## [WHAT THIS TASK INVOLVES]
Check every line of the entries below for "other", and copy the lines that have it.

## [PROVIDED INFORMATION]
*** Block opens ***

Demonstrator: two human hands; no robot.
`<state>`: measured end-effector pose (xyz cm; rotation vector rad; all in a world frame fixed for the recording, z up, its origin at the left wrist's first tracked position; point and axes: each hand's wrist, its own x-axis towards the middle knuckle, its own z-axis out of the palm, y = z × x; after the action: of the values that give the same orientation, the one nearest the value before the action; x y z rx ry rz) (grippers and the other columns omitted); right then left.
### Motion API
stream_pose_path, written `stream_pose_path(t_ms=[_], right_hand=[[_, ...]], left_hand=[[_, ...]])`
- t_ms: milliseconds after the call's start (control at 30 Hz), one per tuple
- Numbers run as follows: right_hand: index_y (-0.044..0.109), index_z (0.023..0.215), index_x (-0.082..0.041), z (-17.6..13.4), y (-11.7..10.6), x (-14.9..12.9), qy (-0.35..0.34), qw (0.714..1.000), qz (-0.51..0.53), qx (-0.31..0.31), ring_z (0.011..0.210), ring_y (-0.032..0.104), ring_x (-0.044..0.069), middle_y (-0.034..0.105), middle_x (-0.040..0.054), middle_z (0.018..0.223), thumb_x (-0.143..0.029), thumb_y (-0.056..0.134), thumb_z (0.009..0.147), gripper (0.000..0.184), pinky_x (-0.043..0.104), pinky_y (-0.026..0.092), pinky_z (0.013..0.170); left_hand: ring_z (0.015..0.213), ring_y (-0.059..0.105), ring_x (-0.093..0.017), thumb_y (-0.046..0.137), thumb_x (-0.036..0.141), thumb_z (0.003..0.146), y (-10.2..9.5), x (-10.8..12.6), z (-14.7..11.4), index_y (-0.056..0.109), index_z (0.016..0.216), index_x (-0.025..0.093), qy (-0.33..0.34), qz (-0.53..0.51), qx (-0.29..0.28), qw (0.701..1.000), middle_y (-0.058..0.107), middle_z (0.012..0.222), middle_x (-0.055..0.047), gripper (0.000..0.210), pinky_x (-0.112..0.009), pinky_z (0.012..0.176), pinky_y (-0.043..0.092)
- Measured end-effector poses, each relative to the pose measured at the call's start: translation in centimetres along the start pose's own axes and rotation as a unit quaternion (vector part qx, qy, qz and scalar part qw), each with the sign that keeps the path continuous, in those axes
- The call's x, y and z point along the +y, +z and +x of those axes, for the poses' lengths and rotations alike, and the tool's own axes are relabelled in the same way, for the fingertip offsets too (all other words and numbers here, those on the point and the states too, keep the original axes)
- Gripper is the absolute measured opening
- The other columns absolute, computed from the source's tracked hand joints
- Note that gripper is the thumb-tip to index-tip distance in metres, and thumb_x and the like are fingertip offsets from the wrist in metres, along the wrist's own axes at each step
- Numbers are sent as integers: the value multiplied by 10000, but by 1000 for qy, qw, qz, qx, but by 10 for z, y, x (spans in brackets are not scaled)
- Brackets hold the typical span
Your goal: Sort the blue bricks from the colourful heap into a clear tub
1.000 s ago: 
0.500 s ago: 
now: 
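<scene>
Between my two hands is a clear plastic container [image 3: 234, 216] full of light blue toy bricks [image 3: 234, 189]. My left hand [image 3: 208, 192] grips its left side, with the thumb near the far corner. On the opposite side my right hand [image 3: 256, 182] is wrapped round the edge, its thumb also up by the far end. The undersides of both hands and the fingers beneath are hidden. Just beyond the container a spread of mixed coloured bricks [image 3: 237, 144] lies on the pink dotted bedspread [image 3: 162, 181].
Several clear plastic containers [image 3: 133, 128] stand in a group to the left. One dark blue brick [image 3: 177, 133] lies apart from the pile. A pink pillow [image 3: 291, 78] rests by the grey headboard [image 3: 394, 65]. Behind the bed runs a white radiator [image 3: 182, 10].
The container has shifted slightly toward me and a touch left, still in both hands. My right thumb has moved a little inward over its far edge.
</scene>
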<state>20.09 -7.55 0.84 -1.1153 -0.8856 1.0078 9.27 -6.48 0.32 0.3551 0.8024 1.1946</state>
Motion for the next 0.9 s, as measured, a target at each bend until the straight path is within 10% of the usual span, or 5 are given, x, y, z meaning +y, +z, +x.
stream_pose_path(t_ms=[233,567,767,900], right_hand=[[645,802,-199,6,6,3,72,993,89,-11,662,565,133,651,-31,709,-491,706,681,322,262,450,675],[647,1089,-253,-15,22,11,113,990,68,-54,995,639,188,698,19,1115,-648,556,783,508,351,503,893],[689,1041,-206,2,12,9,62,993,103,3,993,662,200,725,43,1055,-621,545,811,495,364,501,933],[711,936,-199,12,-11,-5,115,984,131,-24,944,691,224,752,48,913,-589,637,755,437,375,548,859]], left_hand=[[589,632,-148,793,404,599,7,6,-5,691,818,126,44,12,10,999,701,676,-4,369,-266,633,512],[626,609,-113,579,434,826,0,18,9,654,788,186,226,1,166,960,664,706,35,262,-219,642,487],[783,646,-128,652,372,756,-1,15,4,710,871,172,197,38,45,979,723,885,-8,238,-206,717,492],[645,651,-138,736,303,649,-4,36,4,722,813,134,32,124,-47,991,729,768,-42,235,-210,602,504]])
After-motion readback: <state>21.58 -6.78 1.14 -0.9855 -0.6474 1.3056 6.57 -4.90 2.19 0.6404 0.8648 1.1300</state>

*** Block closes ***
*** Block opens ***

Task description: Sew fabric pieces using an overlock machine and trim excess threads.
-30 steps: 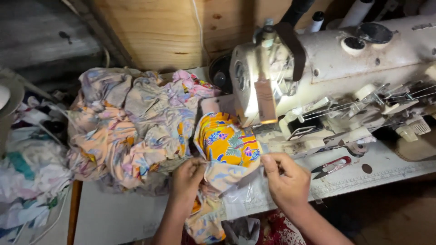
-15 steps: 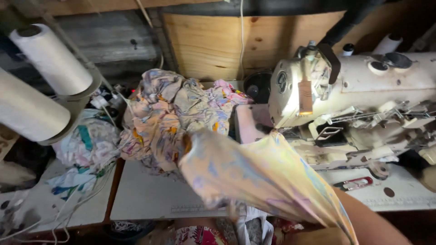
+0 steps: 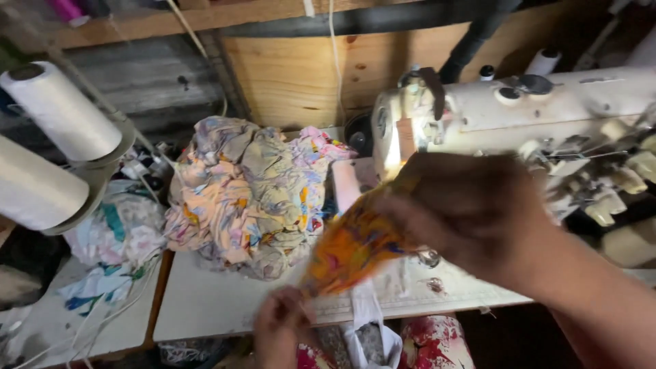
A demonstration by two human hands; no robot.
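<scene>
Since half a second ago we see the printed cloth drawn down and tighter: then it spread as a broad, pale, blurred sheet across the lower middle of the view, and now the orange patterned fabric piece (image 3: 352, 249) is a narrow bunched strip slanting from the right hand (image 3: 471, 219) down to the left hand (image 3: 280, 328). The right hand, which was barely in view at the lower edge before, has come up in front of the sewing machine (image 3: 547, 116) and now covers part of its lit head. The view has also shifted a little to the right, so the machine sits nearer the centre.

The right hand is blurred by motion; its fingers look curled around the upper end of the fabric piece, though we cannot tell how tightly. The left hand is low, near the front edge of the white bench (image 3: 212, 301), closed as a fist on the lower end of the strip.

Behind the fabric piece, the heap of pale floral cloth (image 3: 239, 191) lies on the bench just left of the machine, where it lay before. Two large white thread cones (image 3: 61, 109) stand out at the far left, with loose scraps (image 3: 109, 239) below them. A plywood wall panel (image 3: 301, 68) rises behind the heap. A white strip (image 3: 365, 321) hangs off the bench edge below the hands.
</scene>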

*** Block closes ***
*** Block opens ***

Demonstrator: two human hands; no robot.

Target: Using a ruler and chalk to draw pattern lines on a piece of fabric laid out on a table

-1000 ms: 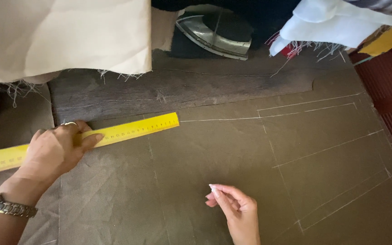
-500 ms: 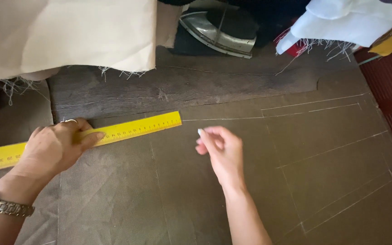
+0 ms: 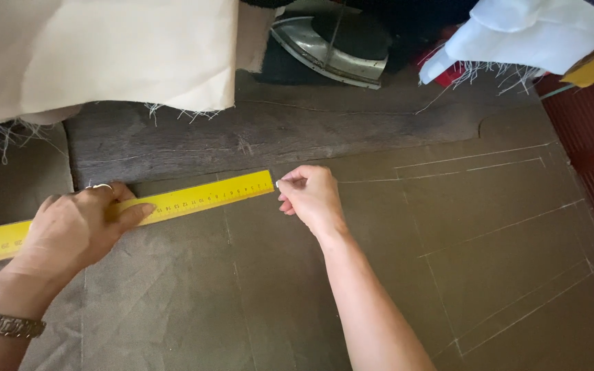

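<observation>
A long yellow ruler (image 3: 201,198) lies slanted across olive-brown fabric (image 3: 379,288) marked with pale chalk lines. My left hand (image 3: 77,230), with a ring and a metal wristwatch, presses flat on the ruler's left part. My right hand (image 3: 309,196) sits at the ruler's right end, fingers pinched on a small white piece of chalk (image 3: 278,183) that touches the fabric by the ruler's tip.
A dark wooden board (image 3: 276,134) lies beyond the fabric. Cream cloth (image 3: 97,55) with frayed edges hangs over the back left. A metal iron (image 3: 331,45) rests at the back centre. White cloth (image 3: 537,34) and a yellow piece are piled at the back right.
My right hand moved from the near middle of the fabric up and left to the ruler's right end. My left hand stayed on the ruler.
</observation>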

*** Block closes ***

## [WRITTEN ANSWER]
`<state>`: measured end-effector pose (xyz cm; rotation vector rad; all in a world frame fixed for the recording, z up, its origin at the left wrist's first tracked position; point and axes: each hand's wrist, its own x-axis towards the middle knuckle, its own z-axis out of the palm, y = z × x; after the action: of the values that give the same orientation, the one nearest the value before the action; x y z rx ry rz) (grippers and the other columns omitted); right then left.
- The call's x, y and z point along the +y, +z and +x of those axes, for the poses' lengths and rotations alike, and the tool's own axes are relabelled in the same way, for the fingertip offsets too (all other words and numbers here, those on the point and the states too, keep the original axes)
- The other columns absolute, computed from the source's tracked hand joints

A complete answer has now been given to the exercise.